Scan the entries below for the word "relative", then copy each line that holds it.

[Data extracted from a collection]
◇ ◇ ◇ ◇
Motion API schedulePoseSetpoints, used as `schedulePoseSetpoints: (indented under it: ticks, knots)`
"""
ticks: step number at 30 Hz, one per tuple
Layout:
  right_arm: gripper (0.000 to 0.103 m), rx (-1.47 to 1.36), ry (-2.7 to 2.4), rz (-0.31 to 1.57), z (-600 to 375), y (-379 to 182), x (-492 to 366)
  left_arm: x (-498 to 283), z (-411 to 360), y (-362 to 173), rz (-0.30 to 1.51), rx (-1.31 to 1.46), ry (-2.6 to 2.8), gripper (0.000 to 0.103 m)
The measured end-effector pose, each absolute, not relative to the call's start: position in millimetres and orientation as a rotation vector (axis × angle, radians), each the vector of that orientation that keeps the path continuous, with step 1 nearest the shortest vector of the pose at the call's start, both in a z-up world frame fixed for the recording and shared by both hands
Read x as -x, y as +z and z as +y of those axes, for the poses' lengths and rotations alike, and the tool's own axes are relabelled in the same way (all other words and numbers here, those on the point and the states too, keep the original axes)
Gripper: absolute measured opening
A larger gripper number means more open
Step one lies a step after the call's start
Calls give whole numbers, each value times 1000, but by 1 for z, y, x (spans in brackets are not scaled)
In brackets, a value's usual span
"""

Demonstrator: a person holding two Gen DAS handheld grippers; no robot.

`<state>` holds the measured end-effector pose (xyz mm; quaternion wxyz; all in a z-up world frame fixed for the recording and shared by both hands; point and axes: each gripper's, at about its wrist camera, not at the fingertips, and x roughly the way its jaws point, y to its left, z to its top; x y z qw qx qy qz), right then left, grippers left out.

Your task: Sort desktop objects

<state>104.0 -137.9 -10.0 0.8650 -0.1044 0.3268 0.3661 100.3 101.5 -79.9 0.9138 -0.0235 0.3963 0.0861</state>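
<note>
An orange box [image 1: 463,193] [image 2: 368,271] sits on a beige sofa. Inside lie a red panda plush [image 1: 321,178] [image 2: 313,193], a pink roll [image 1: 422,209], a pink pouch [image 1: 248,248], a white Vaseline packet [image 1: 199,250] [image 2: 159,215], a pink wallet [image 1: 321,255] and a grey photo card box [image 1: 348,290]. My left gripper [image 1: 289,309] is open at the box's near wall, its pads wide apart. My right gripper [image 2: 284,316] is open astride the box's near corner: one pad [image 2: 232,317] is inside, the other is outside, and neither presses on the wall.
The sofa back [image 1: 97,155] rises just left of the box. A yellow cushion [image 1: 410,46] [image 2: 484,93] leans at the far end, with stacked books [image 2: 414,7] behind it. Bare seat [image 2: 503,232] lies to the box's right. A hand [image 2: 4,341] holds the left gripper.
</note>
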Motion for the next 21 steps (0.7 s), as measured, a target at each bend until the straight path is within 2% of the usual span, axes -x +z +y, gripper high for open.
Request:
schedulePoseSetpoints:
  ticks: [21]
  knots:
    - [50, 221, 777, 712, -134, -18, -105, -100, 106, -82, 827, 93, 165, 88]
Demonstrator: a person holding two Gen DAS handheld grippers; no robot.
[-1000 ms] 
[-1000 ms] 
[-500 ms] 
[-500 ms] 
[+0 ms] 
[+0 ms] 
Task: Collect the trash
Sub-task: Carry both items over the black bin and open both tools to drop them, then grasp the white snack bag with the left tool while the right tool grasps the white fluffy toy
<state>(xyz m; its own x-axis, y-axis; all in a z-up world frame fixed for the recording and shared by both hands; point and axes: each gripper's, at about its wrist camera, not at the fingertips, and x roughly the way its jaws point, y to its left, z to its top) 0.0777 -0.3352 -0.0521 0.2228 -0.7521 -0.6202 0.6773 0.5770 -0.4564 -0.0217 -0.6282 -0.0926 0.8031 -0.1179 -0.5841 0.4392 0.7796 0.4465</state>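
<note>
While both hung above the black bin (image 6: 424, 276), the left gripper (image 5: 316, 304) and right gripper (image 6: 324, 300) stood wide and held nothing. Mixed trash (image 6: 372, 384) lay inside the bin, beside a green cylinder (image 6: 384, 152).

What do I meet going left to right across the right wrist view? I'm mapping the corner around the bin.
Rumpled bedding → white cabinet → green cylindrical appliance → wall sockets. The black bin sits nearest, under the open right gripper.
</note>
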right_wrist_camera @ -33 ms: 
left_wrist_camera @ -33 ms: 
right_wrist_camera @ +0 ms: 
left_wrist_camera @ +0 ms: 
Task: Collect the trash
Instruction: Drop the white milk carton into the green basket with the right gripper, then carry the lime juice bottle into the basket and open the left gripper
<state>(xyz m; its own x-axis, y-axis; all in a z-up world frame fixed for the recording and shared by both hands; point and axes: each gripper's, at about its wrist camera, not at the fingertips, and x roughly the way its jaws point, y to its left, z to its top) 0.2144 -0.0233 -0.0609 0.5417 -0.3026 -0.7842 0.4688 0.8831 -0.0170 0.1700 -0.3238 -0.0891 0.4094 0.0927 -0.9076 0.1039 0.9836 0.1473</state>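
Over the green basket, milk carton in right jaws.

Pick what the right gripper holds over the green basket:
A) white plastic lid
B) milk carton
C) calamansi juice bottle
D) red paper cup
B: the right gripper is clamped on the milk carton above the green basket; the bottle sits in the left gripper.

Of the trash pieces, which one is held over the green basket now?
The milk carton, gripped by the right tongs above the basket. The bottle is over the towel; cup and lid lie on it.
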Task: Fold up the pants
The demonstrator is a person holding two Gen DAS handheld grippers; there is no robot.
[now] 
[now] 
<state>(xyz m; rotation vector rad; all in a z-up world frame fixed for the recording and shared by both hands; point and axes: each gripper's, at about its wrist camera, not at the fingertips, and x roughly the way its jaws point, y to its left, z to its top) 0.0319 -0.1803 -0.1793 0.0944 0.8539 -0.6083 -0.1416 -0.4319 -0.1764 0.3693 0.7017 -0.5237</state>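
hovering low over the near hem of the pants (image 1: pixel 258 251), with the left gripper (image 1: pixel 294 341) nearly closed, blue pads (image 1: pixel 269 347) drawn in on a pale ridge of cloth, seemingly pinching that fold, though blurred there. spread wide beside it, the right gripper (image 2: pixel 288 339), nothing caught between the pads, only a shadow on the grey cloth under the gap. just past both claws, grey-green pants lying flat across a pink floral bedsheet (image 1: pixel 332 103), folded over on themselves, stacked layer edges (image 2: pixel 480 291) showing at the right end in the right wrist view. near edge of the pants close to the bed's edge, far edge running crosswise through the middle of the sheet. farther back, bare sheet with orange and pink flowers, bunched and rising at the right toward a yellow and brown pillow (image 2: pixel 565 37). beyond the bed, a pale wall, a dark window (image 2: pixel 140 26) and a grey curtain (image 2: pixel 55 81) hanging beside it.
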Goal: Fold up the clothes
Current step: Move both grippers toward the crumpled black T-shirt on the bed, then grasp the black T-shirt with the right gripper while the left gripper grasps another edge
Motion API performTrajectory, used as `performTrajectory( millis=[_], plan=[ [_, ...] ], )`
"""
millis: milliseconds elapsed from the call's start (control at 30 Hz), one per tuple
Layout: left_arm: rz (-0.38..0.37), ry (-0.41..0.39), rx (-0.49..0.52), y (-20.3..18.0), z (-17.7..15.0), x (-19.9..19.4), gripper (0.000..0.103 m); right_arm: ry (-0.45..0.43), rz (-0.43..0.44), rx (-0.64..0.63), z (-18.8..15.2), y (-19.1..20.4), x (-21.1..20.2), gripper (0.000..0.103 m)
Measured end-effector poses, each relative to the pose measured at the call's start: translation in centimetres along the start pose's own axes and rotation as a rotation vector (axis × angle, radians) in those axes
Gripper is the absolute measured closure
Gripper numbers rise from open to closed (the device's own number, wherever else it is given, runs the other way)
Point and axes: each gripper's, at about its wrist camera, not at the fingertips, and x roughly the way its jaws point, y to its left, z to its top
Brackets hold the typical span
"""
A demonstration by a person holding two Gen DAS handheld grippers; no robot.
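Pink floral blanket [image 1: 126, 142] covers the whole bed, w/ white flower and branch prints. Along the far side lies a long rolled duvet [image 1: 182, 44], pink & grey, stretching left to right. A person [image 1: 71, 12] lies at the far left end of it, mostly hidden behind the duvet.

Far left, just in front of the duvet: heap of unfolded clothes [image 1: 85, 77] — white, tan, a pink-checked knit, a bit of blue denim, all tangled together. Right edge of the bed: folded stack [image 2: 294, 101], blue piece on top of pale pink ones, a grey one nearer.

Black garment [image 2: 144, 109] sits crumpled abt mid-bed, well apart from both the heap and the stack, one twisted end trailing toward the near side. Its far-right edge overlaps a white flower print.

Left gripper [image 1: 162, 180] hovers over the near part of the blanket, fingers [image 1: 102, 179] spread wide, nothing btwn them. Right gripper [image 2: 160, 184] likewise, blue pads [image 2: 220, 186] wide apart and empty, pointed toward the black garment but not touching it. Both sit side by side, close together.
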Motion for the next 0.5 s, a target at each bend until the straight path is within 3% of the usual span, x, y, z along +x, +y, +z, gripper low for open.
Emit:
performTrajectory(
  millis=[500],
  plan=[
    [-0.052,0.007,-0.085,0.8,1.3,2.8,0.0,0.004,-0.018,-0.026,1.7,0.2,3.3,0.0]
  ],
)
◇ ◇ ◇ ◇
◆ **Answer to this exercise**
The measured end-effector pose, each absolute, not relative to the call's start: position in millimetres and orientation as a rotation vector (axis × angle, radians), each the vector of that orientation that keeps the path continuous, with step 1 nearest the shortest vector of the pose at the call's start, both in a z-up world frame fixed for the recording and shared by both hands
Measured end-effector poses, each relative to the pose measured at the call's start: translation in centimetres along the start pose's own axes and rotation as a rotation vector (axis × angle, radians) in those axes

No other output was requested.